- [What is being asked]: Scan the material below for "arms", then return each line that contains it.

>>>

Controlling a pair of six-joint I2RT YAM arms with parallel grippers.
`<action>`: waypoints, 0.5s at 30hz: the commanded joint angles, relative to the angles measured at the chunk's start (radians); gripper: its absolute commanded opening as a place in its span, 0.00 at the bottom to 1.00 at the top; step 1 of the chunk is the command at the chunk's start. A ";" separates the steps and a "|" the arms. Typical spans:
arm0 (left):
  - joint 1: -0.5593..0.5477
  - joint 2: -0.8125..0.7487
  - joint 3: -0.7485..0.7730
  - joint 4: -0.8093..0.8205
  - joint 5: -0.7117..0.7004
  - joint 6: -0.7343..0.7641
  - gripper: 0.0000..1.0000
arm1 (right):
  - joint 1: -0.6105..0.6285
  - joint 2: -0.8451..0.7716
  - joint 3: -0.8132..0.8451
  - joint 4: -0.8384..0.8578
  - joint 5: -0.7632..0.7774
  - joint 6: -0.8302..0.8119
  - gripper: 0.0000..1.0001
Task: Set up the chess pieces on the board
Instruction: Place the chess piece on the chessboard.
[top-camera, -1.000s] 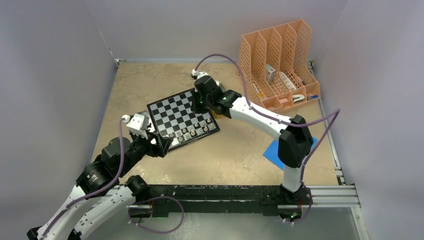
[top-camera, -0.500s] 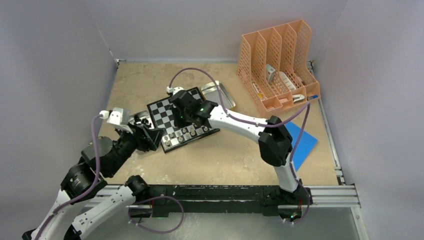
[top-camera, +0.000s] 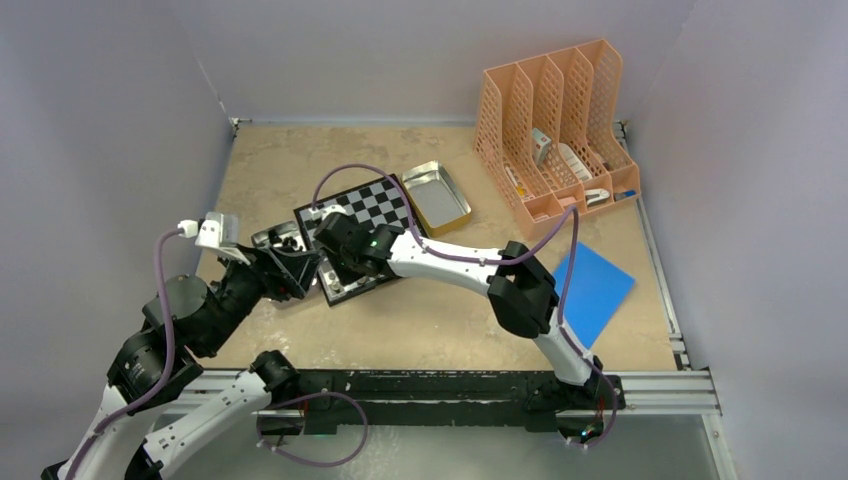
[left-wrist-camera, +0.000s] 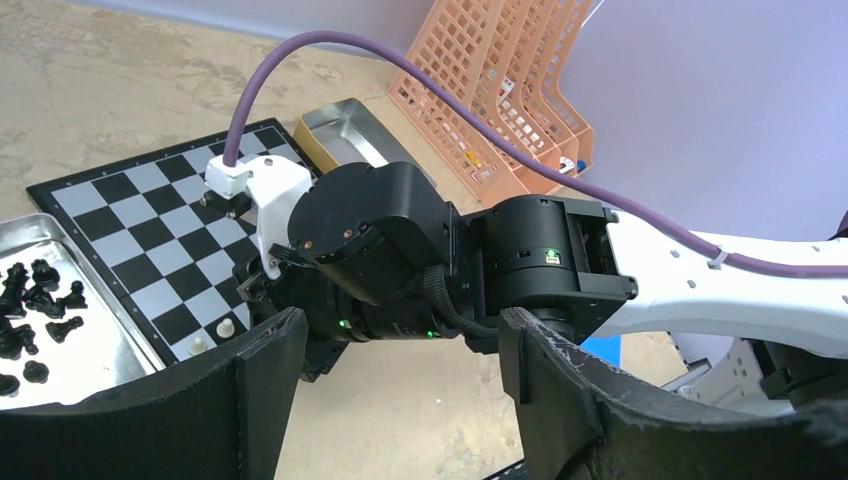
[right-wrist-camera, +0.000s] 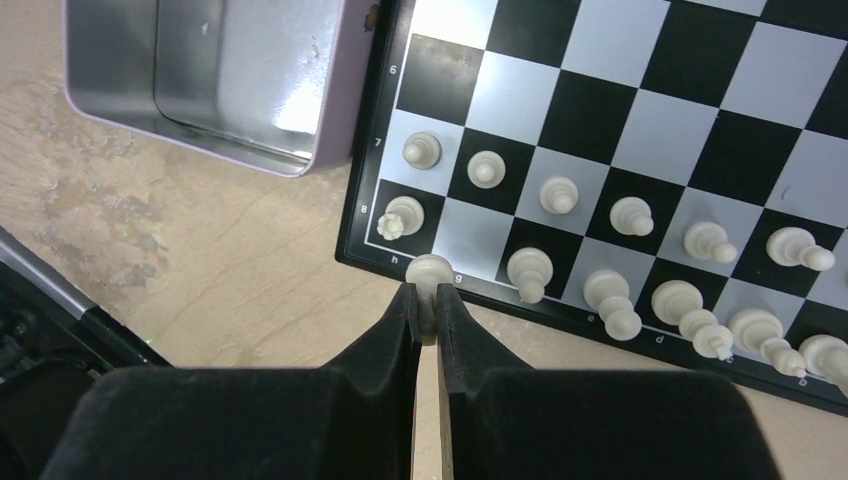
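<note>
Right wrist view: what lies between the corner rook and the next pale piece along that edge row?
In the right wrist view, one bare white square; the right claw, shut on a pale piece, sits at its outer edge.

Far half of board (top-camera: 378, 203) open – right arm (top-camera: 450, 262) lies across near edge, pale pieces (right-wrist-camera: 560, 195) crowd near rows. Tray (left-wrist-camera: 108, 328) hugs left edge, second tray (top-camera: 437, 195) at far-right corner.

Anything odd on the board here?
Yes: the pale chess pieces stand on the board's rows printed 7 and 8, normally black's side. One back-row square is bare; the right gripper's jaws hold a pale piece beside it.
</note>
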 joint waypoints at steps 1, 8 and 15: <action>-0.006 -0.001 0.019 0.017 -0.006 -0.030 0.70 | 0.003 -0.008 0.055 -0.032 0.054 -0.003 0.09; -0.006 -0.026 0.024 0.011 -0.024 -0.040 0.70 | 0.007 0.026 0.078 -0.040 0.067 -0.008 0.10; -0.005 -0.061 0.037 -0.001 -0.056 -0.052 0.70 | 0.007 0.061 0.099 -0.060 0.063 -0.011 0.11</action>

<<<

- [Answer section]:
Controlling a pair of six-joint I2RT YAM arms with parallel grippers.
`<action>`: waypoints, 0.5s at 30hz: the commanded joint angles, relative to the angles measured at the chunk's start (radians); gripper: its absolute commanded opening as a place in its span, 0.00 at the bottom to 1.00 at the top; step 1 of the chunk is the command at the chunk's start. A ";" separates the steps and a "|" the arms. Typical spans:

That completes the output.